**Problem details**
Nothing but the lines below between the line holding "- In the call" and the line holding "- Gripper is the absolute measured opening", inclusive, should appear in the answer, each set down exactly.

********

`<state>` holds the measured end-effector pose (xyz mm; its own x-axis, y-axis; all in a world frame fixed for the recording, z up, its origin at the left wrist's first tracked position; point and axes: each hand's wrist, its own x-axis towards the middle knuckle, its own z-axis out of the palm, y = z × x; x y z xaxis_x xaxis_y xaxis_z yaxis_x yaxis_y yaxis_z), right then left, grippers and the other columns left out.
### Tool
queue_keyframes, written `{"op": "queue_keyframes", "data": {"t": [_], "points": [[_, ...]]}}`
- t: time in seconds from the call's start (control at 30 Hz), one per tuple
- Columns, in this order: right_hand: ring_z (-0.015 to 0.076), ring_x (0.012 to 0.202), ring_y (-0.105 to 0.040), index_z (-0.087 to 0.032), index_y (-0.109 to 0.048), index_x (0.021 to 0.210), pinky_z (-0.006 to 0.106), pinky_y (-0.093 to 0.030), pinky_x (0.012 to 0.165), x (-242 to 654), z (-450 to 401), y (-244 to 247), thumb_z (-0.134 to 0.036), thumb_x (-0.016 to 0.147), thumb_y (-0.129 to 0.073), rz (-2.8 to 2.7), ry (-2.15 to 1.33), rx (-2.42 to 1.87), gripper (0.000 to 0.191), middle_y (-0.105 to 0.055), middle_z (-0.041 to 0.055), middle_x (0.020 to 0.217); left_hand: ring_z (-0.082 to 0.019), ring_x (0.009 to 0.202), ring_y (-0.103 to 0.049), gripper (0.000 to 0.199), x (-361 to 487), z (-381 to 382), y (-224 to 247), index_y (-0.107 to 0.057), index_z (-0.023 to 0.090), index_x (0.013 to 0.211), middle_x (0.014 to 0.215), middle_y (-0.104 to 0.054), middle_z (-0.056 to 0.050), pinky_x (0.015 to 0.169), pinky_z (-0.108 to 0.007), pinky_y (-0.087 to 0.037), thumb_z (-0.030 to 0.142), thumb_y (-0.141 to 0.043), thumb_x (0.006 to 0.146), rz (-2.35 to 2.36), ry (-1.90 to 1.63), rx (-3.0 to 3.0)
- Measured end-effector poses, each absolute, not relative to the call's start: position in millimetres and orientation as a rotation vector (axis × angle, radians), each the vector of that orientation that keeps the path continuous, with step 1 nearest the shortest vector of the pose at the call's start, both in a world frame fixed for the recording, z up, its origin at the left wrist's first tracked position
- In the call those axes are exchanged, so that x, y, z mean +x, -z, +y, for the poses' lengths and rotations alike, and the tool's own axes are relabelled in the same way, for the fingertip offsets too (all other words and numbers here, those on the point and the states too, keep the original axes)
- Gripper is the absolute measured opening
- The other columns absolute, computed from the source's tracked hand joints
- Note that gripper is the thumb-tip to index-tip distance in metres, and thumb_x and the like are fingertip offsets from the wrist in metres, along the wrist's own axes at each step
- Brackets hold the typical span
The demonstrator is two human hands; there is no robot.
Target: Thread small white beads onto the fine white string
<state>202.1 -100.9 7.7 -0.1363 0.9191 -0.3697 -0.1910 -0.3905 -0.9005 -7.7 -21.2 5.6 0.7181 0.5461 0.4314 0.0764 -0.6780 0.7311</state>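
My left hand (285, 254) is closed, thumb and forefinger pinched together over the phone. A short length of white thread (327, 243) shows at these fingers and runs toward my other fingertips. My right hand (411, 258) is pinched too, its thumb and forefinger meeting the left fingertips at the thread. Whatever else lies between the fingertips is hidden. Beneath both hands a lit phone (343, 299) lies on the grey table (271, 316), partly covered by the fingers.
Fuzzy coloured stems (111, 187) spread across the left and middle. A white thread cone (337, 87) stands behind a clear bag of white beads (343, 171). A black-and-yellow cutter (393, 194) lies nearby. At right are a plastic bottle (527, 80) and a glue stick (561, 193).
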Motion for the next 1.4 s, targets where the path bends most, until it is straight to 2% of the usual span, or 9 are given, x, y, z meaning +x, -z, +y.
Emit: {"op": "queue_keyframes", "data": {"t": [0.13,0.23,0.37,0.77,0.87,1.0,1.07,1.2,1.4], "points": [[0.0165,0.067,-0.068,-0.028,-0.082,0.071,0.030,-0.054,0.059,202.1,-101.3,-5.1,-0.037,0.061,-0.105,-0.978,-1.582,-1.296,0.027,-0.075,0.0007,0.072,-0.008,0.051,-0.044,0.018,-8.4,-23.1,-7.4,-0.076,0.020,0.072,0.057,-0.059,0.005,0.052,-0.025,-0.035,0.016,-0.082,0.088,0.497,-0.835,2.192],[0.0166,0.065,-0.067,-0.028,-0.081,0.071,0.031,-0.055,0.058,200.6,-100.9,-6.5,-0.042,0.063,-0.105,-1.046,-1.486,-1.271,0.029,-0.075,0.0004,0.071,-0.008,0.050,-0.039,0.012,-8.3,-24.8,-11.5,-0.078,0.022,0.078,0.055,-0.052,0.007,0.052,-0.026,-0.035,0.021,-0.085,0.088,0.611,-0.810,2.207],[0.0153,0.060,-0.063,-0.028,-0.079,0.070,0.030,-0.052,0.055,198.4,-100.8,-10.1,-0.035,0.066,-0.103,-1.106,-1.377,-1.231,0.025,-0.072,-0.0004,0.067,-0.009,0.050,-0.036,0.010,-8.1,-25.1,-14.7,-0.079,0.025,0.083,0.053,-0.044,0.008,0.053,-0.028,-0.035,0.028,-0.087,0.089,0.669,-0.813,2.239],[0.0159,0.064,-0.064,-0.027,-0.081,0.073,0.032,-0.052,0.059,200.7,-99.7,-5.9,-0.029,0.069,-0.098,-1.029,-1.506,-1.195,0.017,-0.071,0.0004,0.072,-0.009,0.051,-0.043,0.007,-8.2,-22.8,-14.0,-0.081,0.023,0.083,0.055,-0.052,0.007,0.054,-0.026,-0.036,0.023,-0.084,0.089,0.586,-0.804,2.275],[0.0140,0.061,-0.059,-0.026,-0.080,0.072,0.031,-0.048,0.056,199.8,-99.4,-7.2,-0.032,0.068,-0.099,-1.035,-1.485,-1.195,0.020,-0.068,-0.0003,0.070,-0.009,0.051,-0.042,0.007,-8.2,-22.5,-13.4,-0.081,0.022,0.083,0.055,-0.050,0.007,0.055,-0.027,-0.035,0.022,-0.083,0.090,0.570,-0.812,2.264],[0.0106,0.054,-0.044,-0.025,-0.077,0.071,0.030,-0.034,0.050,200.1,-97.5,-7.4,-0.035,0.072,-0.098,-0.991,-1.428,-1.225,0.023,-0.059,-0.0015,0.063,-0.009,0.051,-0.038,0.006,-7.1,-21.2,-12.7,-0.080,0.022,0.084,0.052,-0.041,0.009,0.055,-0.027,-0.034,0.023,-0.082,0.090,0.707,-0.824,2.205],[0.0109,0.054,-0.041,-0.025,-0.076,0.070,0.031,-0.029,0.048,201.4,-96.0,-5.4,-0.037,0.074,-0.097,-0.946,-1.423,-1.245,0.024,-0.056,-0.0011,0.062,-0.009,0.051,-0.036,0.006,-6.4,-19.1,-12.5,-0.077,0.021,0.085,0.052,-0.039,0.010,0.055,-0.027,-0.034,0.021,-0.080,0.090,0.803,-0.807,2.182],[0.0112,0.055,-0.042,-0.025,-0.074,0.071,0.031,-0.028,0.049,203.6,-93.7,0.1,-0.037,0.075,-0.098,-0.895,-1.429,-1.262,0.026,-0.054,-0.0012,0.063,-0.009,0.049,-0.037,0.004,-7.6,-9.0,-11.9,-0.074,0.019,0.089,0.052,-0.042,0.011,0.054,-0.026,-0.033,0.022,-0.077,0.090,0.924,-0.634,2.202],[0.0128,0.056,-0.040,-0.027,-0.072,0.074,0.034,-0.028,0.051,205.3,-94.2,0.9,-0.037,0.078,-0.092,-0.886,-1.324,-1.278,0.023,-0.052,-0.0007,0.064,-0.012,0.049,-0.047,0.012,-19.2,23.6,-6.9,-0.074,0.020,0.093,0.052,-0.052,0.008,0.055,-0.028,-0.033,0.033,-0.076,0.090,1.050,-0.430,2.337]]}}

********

**Output of the exercise**
- In the call those axes are exchanged, so that x, y, z mean +x, -z, +y, for the poses' lengths and rotations alike, and the tool's own axes are relabelled in the same way, for the fingertip offsets too (all other words and numbers here, those on the point and the states too, keep the original axes)
- Gripper is the absolute measured opening

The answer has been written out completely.